_ASSIGNMENT_
Which lines in the records below include the word "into"? Report each of them in full.

:::::

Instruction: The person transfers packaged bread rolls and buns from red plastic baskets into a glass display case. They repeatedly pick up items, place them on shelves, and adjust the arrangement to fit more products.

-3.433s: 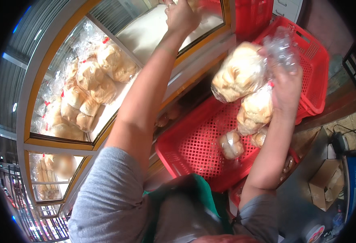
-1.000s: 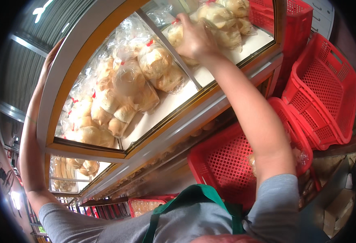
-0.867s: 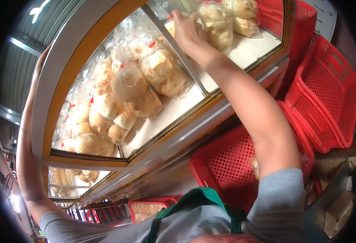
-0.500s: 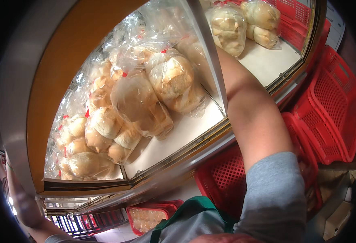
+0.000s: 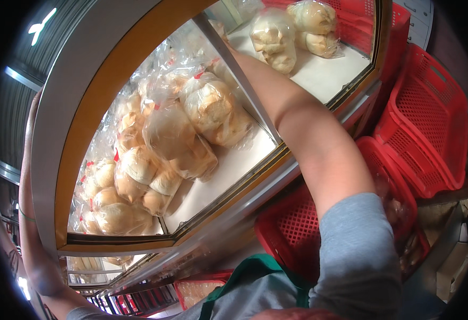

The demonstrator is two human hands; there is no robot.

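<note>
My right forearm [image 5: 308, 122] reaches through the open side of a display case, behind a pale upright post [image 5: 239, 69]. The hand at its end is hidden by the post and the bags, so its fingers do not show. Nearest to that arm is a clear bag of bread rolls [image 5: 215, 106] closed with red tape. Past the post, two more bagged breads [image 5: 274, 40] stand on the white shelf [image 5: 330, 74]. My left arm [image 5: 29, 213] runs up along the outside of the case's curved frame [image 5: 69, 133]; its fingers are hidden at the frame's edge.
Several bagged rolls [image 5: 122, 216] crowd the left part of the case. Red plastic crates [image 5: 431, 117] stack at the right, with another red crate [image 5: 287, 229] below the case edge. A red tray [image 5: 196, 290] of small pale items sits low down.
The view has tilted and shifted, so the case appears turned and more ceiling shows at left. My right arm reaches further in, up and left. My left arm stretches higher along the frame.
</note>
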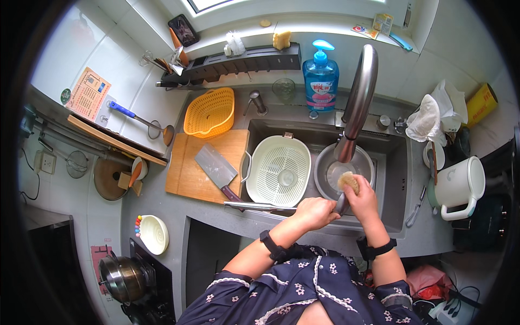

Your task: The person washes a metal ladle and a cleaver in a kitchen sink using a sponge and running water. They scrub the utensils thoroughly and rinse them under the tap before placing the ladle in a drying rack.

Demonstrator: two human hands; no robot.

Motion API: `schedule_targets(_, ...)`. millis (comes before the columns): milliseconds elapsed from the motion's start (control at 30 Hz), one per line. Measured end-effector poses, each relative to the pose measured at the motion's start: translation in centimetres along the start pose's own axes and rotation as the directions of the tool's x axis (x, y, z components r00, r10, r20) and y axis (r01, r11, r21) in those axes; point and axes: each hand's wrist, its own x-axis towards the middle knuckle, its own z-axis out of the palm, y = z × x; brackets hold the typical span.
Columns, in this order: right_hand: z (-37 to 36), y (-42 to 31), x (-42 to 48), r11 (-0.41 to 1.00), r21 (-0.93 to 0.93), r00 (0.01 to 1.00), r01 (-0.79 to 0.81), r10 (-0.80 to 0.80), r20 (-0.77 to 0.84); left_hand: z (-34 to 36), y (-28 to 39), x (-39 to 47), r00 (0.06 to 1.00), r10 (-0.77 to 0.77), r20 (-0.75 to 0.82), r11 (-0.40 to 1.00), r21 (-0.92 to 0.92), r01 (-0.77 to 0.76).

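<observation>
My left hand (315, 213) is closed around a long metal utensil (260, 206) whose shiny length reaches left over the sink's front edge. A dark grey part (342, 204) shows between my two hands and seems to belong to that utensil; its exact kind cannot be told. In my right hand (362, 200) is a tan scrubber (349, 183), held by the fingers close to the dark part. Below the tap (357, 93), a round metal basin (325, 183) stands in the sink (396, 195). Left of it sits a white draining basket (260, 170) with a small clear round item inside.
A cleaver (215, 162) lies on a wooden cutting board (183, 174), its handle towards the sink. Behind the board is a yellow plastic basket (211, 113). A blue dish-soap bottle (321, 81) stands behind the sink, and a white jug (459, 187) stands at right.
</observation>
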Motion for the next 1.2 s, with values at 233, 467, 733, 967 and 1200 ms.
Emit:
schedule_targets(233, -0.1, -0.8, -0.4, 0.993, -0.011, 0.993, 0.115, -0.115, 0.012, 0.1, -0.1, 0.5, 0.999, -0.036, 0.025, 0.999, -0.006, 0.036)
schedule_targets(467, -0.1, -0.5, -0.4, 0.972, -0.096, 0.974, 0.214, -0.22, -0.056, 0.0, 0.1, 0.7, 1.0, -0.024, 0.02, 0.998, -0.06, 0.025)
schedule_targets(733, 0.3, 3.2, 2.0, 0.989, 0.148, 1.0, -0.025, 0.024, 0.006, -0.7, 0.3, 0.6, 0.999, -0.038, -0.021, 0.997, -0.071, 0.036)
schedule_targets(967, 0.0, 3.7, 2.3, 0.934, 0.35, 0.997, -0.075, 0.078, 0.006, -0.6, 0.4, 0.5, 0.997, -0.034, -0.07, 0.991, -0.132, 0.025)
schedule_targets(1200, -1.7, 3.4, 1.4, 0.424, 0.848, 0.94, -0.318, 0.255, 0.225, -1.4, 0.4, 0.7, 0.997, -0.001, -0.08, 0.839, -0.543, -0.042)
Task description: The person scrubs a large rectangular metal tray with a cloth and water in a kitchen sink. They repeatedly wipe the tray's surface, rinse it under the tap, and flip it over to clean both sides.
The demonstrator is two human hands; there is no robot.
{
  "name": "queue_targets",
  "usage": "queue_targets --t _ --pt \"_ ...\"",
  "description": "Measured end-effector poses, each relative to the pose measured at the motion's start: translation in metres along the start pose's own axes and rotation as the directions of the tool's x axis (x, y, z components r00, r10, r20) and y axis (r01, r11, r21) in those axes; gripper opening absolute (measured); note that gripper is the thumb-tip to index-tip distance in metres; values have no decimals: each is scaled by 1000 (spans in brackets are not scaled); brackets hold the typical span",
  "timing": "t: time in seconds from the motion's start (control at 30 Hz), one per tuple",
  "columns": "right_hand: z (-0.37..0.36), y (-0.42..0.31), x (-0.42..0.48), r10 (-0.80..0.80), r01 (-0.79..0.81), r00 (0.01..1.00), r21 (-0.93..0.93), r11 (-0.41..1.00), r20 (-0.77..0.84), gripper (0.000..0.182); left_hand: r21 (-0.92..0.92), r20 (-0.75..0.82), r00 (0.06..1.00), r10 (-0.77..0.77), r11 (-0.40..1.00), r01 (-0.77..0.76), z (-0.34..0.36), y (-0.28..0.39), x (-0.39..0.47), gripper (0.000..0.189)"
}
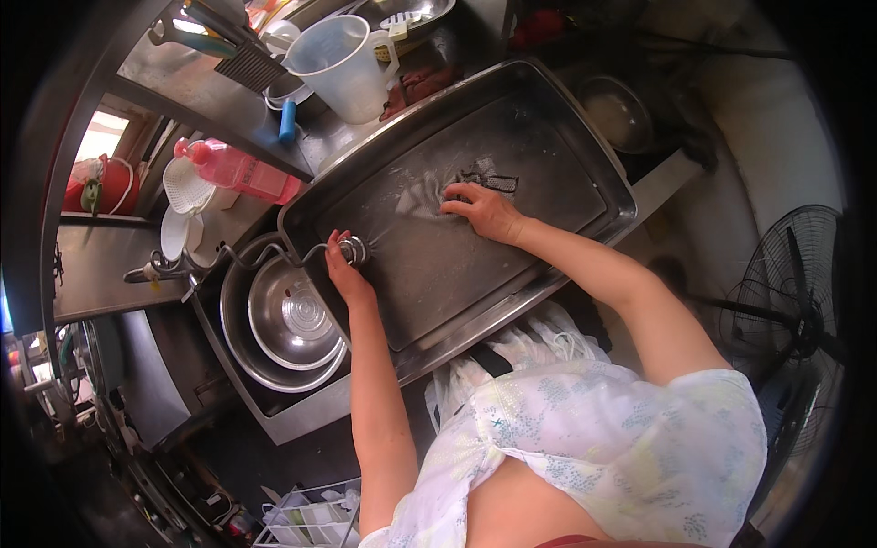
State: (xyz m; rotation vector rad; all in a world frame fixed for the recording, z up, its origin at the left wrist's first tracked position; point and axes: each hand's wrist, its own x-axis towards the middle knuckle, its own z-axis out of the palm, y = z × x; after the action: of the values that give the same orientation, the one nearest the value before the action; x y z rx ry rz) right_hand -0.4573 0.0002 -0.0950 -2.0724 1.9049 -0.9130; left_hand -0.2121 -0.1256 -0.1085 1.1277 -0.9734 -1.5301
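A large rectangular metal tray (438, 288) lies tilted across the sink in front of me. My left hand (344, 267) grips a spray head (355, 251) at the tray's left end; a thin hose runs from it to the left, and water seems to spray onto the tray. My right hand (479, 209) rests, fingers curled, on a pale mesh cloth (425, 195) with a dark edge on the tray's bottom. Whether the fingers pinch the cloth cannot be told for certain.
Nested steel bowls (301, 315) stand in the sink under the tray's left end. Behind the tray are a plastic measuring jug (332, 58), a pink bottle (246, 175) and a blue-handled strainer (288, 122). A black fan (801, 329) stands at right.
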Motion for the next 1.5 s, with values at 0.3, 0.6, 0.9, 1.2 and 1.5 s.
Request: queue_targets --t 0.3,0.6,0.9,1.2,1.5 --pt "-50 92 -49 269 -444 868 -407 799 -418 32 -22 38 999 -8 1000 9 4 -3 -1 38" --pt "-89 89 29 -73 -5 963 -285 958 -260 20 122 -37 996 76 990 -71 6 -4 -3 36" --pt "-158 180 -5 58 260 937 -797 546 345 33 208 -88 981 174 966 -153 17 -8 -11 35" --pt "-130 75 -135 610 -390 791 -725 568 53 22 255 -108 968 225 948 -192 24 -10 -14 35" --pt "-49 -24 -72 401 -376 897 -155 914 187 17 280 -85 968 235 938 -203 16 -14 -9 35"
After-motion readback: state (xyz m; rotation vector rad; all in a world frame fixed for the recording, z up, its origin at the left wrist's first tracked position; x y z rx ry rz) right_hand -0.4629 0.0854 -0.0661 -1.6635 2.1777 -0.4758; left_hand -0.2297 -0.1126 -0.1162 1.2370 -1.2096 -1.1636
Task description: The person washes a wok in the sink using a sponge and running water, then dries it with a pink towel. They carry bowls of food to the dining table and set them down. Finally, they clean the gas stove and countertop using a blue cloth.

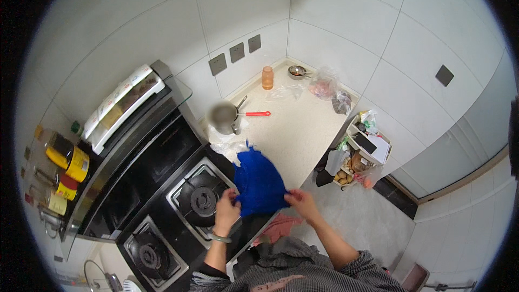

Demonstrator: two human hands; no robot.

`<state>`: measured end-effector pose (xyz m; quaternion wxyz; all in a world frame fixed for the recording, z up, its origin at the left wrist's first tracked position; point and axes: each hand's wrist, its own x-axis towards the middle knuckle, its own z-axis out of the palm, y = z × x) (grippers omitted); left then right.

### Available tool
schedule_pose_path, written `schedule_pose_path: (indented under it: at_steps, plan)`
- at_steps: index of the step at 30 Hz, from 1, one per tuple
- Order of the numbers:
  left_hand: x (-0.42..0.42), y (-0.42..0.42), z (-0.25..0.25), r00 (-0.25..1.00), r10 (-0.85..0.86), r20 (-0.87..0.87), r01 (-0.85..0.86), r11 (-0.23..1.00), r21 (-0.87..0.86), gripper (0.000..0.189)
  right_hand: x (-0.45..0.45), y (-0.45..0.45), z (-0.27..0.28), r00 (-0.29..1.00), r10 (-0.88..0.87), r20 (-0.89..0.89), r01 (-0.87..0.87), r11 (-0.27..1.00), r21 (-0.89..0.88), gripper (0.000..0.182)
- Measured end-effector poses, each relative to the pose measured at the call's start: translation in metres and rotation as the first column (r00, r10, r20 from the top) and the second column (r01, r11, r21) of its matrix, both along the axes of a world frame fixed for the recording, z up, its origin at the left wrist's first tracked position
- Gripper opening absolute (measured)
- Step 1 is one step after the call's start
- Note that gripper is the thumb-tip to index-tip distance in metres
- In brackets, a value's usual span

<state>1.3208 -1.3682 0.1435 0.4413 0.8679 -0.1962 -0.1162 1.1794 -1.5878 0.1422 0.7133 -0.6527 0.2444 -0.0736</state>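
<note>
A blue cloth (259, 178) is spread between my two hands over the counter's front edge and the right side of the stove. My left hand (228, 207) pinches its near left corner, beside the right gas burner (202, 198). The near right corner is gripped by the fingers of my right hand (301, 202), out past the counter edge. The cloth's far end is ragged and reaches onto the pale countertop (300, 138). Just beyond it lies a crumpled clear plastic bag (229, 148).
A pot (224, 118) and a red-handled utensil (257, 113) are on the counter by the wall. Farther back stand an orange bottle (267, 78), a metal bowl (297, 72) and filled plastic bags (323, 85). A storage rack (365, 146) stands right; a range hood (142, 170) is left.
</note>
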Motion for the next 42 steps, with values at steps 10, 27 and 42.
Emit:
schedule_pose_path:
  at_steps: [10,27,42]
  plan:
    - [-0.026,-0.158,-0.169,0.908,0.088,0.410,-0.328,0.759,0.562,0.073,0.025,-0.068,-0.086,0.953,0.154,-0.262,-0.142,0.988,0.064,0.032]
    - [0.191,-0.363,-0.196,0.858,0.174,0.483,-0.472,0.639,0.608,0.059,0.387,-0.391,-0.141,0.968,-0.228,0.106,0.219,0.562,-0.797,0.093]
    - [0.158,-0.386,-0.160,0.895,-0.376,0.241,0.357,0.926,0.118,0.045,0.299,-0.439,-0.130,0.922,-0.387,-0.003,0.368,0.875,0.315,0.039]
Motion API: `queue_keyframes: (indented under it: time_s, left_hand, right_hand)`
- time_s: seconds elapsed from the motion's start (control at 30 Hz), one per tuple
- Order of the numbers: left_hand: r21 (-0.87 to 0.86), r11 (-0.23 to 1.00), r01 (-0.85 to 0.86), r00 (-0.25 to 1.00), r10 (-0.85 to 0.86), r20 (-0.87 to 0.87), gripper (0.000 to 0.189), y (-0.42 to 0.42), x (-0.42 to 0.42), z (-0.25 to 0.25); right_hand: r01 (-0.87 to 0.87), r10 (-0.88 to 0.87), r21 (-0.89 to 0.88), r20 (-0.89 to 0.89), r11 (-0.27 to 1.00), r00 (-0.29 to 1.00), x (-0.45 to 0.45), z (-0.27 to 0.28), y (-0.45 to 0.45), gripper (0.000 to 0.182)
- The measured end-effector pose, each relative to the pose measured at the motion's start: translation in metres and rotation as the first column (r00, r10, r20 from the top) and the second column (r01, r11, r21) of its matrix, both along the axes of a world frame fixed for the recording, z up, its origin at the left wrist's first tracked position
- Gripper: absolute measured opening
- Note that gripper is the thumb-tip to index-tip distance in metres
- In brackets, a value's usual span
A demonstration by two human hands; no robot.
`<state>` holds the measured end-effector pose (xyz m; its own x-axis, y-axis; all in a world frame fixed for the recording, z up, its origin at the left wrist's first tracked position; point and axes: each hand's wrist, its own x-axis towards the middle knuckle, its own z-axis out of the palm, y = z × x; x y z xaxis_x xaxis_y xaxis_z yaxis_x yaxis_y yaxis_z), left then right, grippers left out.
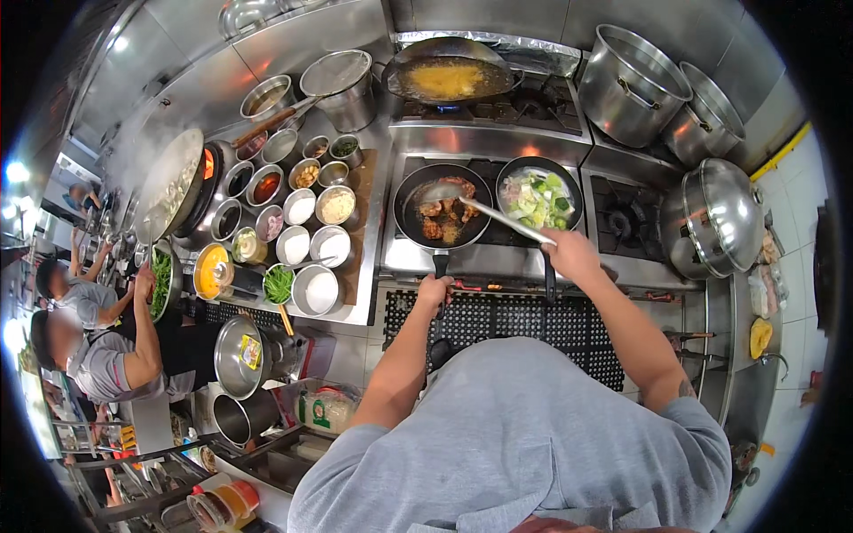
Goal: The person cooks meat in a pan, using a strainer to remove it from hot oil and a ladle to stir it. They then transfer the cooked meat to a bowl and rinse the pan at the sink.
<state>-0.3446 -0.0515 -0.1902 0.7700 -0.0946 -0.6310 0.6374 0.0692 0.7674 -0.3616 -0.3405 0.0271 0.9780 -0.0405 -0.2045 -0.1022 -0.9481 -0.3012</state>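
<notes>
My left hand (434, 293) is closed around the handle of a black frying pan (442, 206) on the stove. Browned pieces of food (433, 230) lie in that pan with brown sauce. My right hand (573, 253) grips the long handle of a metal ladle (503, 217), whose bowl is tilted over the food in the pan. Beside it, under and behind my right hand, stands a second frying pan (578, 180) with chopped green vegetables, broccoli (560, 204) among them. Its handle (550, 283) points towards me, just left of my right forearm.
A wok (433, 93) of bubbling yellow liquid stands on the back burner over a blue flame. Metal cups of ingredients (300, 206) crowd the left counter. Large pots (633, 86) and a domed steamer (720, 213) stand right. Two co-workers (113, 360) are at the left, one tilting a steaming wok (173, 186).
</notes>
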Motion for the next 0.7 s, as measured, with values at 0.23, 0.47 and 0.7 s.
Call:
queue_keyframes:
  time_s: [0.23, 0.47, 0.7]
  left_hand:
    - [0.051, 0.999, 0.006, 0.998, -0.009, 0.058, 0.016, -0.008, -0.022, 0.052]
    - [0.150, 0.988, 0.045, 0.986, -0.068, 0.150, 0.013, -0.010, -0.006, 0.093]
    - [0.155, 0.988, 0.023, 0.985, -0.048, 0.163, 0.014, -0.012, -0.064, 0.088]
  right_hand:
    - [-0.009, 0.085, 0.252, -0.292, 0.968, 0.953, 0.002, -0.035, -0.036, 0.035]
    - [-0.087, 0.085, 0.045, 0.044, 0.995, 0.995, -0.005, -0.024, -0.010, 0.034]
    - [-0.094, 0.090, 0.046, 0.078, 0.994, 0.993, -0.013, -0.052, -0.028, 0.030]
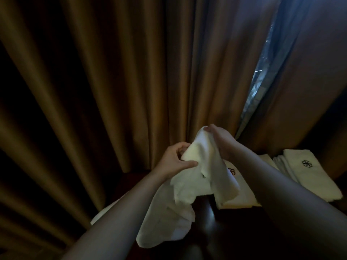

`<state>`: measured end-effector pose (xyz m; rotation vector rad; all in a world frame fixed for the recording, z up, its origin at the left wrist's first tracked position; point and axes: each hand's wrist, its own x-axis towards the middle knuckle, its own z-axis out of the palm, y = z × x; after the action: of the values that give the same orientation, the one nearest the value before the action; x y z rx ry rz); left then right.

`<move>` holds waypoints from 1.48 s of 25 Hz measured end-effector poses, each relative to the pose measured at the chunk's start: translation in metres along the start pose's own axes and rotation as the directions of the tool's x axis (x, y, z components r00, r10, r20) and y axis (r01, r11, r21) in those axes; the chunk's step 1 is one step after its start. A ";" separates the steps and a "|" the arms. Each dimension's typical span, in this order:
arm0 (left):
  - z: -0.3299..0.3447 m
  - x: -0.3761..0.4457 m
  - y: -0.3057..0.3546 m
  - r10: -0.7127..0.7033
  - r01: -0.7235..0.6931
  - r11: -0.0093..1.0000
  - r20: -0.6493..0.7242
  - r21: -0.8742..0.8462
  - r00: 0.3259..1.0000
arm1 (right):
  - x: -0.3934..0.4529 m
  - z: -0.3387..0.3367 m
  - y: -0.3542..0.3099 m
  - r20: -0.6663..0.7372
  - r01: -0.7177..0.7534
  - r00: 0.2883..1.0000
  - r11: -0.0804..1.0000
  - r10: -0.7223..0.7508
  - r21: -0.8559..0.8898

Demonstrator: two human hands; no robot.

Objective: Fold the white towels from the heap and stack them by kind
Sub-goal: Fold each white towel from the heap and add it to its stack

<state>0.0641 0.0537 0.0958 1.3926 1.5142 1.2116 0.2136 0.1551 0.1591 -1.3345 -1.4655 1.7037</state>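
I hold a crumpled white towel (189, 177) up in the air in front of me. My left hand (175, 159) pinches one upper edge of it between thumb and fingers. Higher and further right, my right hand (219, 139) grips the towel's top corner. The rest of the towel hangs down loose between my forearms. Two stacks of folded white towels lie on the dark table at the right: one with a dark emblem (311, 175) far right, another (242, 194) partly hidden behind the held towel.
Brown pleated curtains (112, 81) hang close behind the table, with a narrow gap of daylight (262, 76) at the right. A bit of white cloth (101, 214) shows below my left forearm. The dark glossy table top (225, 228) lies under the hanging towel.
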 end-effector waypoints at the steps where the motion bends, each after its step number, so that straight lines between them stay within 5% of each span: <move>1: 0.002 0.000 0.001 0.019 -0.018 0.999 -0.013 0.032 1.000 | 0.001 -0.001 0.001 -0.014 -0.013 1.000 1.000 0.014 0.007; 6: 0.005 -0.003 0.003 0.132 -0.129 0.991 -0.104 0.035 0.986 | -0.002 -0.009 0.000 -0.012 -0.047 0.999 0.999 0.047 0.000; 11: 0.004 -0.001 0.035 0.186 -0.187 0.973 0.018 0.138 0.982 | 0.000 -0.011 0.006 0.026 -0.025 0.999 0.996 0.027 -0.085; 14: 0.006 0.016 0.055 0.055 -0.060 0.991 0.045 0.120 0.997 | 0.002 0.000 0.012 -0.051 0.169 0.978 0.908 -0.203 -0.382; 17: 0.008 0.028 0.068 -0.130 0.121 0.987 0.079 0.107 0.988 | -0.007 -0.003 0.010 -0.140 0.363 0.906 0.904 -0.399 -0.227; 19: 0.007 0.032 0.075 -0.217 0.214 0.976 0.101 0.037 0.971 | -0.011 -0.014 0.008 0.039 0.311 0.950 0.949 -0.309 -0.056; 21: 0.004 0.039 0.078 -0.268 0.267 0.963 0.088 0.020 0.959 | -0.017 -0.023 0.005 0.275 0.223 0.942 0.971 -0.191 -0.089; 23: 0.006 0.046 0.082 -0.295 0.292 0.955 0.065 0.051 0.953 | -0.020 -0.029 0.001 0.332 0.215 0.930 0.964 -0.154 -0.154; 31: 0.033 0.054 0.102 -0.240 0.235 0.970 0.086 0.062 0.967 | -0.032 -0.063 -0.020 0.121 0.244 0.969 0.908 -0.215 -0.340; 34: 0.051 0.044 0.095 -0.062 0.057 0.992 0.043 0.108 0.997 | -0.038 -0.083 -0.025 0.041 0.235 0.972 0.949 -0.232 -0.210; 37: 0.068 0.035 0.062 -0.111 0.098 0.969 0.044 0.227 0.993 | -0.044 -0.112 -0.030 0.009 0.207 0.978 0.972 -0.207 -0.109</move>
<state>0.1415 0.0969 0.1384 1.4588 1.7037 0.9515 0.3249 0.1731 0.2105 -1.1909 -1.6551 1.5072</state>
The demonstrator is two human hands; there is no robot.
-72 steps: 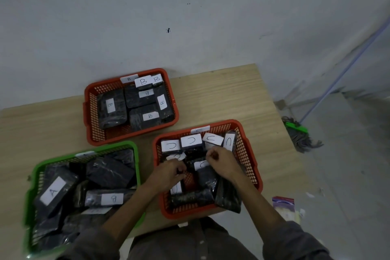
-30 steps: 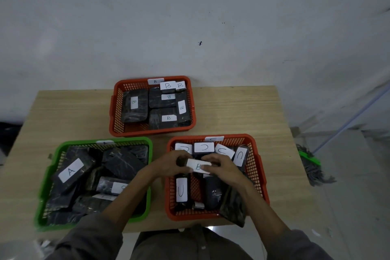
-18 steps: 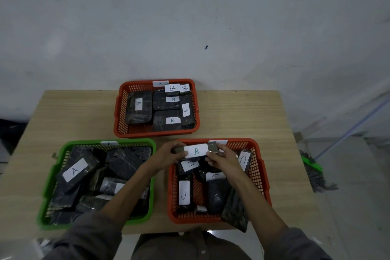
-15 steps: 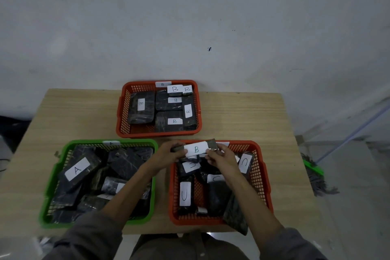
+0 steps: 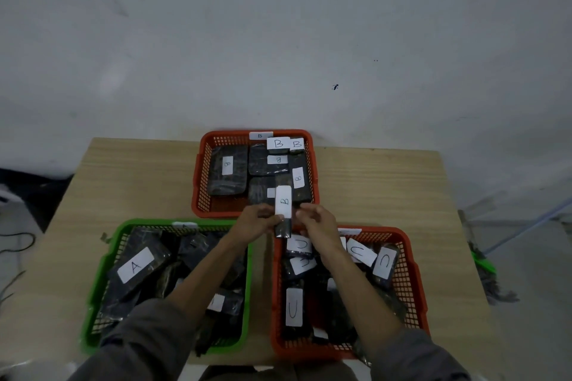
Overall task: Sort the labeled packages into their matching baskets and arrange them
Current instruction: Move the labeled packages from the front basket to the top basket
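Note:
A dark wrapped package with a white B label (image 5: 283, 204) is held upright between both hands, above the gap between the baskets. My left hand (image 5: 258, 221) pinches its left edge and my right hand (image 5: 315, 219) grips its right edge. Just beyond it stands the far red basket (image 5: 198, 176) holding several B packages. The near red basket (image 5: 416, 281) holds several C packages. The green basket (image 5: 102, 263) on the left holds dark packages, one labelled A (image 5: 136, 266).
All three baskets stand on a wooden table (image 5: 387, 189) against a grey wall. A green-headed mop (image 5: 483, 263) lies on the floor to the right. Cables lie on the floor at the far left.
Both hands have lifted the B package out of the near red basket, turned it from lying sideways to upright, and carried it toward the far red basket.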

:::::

_ANSWER FOR THE TASK_
Instruction: The person transfers packaged bread rolls and buns from red plastic baskets into a glass display case. They repeatedly pick up items, place them on shelves, and adjust the arrangement to fit more products.
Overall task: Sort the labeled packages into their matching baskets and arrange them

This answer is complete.